New study produces high-resolution analysis of the geological record

Apr 26, 2012 08:39 GMT  ·  By
Around 70 large asteroids impacted Earth between 3.8 and 1.8 billion years ago
   Around 70 large asteroids impacted Earth between 3.8 and 1.8 billion years ago

An international collaboration of experts, led by NASA scientists, found that numerous asteroids the size of the one believed to have killed the dinosaurs struck our planet between 3.8 to 1.8 billion years ago. This number was found to be a lot higher than initially calculated, the new study reveals.

Dinosaurs went extinct some 65.5 million years ago, during the Cretaceous-Paleogene (K-T) extinction event. It is now widely accepted that a large asteroid impacted the planet at that time, triggering surface and atmospheric phenomena and processes to which the giant lizards could not adapt.

The new study indicates that as many as 70 space rocks at least the size of the K-T impactor struck Earth between 3.8 and 1.8 billion years ago. Around 4 such objects impacted the Moon during the same time frame, the team reveals.

This conclusion was reached after investigators studied ancient rocks collected from Australia. The samples contained spherules, which are debris of nearly spherical, sand-sized inclusions occurring in thin layers of rock. These results were then augmented using a series of computer models.

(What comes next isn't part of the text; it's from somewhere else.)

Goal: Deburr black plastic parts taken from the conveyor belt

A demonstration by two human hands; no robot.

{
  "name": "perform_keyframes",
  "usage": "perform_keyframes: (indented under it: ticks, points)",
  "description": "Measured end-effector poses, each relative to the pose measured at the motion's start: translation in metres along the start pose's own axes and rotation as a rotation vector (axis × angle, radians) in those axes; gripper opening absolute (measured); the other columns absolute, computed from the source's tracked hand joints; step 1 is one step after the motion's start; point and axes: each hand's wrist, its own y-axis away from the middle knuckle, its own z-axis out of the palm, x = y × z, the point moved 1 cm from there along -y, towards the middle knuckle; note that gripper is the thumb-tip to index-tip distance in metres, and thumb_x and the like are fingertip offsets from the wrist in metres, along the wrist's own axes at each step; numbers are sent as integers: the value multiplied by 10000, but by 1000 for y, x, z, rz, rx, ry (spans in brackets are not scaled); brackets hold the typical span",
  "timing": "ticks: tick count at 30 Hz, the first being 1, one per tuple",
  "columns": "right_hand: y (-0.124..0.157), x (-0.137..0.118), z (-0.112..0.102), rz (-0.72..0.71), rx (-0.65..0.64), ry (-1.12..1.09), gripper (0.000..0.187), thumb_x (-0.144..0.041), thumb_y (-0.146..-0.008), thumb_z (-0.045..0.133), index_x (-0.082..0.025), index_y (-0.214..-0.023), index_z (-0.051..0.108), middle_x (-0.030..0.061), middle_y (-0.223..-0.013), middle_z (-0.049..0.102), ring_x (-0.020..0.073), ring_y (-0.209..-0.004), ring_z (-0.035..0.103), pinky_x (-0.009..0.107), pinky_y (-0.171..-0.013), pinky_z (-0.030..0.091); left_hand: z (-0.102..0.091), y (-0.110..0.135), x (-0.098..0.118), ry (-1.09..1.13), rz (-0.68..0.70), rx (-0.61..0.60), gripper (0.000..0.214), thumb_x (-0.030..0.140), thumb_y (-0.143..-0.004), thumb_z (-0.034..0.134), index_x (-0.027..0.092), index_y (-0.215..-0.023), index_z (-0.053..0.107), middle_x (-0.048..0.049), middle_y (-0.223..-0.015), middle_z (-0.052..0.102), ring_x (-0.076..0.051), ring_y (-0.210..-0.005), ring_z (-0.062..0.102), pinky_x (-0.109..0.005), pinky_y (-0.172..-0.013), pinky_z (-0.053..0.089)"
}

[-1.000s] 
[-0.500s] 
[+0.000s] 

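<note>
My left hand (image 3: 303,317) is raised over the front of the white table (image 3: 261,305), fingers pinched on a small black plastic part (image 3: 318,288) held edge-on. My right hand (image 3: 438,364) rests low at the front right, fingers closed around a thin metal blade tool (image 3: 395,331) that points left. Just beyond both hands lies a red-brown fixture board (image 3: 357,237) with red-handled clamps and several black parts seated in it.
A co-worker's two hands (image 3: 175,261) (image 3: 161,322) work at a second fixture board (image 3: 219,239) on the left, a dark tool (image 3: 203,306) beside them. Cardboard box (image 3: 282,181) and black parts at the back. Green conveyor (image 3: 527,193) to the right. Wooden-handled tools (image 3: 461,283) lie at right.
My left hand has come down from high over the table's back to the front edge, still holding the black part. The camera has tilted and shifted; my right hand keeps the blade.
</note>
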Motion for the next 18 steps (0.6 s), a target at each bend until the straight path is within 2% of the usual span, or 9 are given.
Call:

Spherules are believed to develop when an impactor strikes the surface of a planet. The event ejects molten rock droplets high in the atmosphere, where they become solid. As they rain back to the surface, they are deposited in thin layers, revealing the time of the impact, as well as other characteristics.

“This work demonstrates the power of combining sophisticated computer models with physical evidence from the past, further opening an important window to Earth's history,” scientist Yvonne Pendleton explains.

She holds an appointment as the director of the NASA Lunar Science Institute (NLSI), which is based at the American space agency's Ames Research Center (ARC), in Moffett Field, California. Details of the new investigation were published in the April 25 online issue of the top scientific journal Nature.

“The [spherule] beds speak to an intense period of bombardment of Earth. Their source long has been a mystery,” adds the principal investigator of the impact study team, William Bottke. He holds an appointment with the Boulder, Colorado-based Southwest Research Institute (SwRI).

Experts from the Purdue University in Indiana, the Charles University in Prague, the Czech Republic, Observatoire de la Cote d'Azur in Nice, France; and Academia Sinica in Taipei, Taiwan, were also a part of the research team.